Have I ever said how great open source is? Of course, there’s nothing stopping a product group from fixing a bug just as quickly — but the results would not be visible to the outside world until the next release. When improvements to a piece of software depend on a tight feedback loop between developers and outsiders, it’s pretty difficult to beat the open source model.
Yang re-tested Clang and here are the results.
Example 4
Previously, Clang’s output required 18 cycles to execute. The new output is both faster (4 cycles) and smaller than GCC’s or Intel CC’s:
tf_bH: movq %rsi, last_tf_arg_u(%rip) imull $43691, %esi, %eax # imm = 0xAAAB shrl $17, %eax ret
Nice!
Example 7
Previously, Intel CC’s 8-cycle code was winning against Clang’s 24 and GCC’s 21 cycles. Clang now generates this code:
crud: cmpb $33, %dil jb .LBB0_4 addb $-34, %dil cmpb $58, %dil ja .LBB0_3 movzbl %dil, %eax movabsq $288230376537592865, %rcx btq %rax, %rcx jb .LBB0_4 .LBB0_3: xorl %eax, %eax ret .LBB0_4: movl $1, %eax ret
Although this is several instructions shorter than Intel CC’s output, it still requires 10 cycles to execute on our test machine, as opposed to ICC’s 8 cycles. Perhaps this is in the noise, but Yang spent a while trying to figure it out anyway.

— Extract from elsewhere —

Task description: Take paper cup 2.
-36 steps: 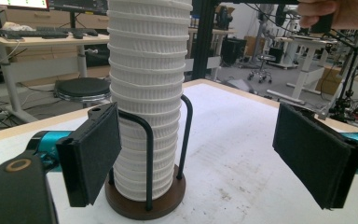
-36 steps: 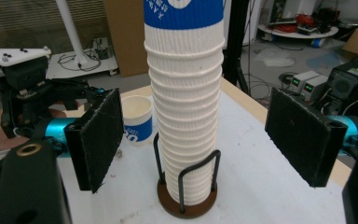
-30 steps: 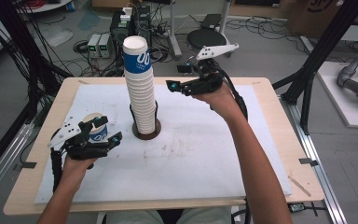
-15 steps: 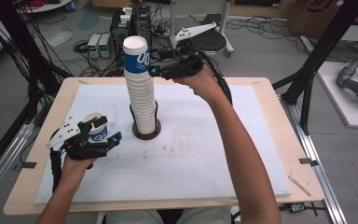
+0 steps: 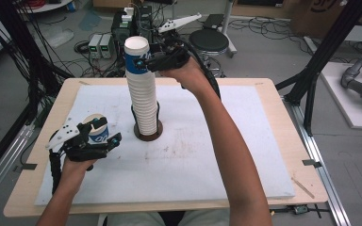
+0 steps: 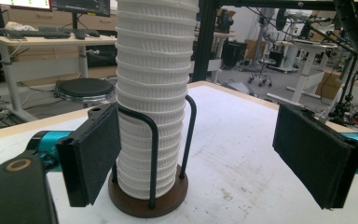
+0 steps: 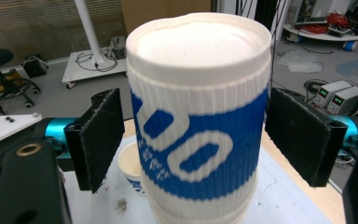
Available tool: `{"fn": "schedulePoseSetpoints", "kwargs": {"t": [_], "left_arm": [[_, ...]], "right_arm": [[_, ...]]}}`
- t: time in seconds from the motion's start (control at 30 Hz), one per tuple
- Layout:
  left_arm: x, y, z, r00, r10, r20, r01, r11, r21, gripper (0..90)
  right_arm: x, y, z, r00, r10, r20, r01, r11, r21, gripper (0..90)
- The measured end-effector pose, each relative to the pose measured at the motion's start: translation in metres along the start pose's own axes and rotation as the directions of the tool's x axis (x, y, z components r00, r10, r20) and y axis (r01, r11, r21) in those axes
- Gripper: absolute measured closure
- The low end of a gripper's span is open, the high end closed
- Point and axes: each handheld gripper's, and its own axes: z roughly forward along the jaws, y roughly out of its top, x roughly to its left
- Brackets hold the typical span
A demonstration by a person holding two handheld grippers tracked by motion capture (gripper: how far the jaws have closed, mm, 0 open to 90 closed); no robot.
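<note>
The top cup (image 5: 136, 59) sat upside down, capping the tall cup stack (image 5: 143, 101) in its wire holder (image 5: 147, 134) mid-desk (image 5: 264, 101), not yet lifted. The right gripper (image 5: 147, 62) straddled it, fingers (image 7: 303, 135) released on either side, a gap showing. One cup (image 5: 97, 131) already stood apart by the left gripper (image 5: 104, 136), whose fingers (image 6: 93, 154) were spread, empty. Most of the stack remained.

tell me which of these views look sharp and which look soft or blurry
High view: even light, but soft and grainy, the top cup mildly blurred. Left gripper view: the cup stack and wire holder are fairly crisp, with the far room hazier. Right gripper view: the close top cup is soft, its blue print smeared.
</note>
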Motion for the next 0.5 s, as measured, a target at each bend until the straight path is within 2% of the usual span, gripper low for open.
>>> {"fn": "schedulePoseSetpoints", "kwargs": {"t": [0.1,0.17,0.33,0.5], "left_arm": [[-0.0003,0.0000,-0.0001,1.0000,0.002,0.002,-0.002,1.0000,0.001,15.3],[-0.0003,0.0002,-0.0004,1.0000,0.003,0.000,-0.003,1.0000,0.002,15.3],[-0.0001,-0.0011,0.0001,1.0000,-0.005,-0.001,0.005,1.0000,0.005,15.3],[-0.0007,-0.0010,0.0010,1.0000,-0.002,0.001,0.002,1.0000,0.006,15.3]], "right_arm": [[-0.0002,0.0026,0.0036,1.0000,-0.001,0.005,0.001,1.000,0.003,20.4],[-0.0010,0.0029,0.0041,1.0000,0.006,-0.005,-0.006,1.000,-0.003,23.8],[-0.0031,0.0031,0.0027,0.9999,0.002,-0.014,-0.002,1.000,-0.007,26.0],[-0.0020,0.0052,0.0016,1.0000,-0.003,-0.002,0.003,1.000,-0.005,26.9]]}}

It seems that if you replace the btq instruction with a testq (and adjust the subsequent branch appropriately), Clang’s output also executes in 8 cycles. I won’t pretend to understand this.
Example 6 (Updated Dec 17)
This has been fixed in GCC, see the discussion here. The failure to optimize was pretty interesting: some hacking in GCC’s profile code caused some breakage that lead it to infer that the division instructions in this function are “cold” and not worth optimizing to multiplies. This is a great example of how the lack of good low-level metrics makes it difficult to detect subtle regressions. Of course this would have been noticed eventually by someone who reads assembly, but there are probably other similar problems that are below the noise floor when we look only at results from high-level benchmarks.

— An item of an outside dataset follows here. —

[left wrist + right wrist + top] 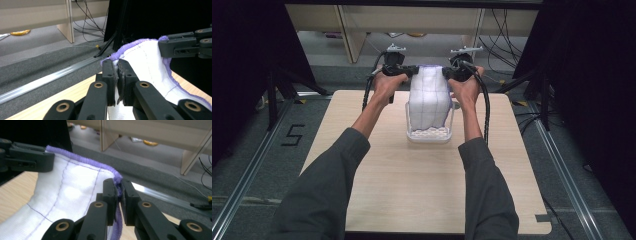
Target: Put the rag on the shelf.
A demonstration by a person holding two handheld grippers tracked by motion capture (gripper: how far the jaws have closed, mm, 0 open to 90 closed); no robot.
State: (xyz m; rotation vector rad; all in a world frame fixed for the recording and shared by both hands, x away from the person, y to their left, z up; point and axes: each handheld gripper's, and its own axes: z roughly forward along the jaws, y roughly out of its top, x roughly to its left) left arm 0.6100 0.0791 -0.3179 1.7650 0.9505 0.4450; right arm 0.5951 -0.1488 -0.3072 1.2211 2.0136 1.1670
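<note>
Both top corners of the white cloth [428,95] pinched tight, left gripper [411,71] on one, right gripper [447,73] on the other. Hanging stretched over the clear basket [430,134] on the table [412,190]. Best lowered evenly, both sides level, bottom edge feeding inside the rim, not snagging.

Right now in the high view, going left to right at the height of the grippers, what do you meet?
Left gripper → white cloth with purple edging, held up over the clear basket → right gripper → its black cable.
</note>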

8 responses to “A Quick Update to Comparing Compiler Optimizations”
Would you be willing to run the tests for path64..
git clone git://github.com/path64/compiler.git
I’ll run it independently myself, but I’d like to see our results in the races and how fast we can fix any issues that pop up.
Thanks
./C
Sure, we can try path64. Our loose requirements are a compiler we can build and a vaguely gcc-compatible command line system.
BTW, I’m curious how you arrived at the cycle counts. Are you surrounding the code snippets with a counted loop and averaging out the cycles for a large number of iterations?
Hi Ben- Yeah, that’s basically the way we do it. I’ll ask Yang to give more details, it took a surprising amount of work to get stable, useful data out of RDTSC. We’re happy to share code if you’re interested.
Hi there! Interesting stuff! Would you care to post the code for cycle counting? Cheers!
Hi Radu- See this post:
http://blog.regehr.org/archives/330
If you still have questions, please leave another comment.
Thanks!
As of r123089, LLVM now compiles example 2 into:
_mad_synth_mute: ## @mad_synth_mute
pushq %rax
movl $4096, %esi ## imm = 0x1000
callq ___bzero
popq %rax
ret
Which seems better than what GCC or ICC produce. The only example Clang doesn’t handle now is “Example 3”, due to lack of an autovectorizor.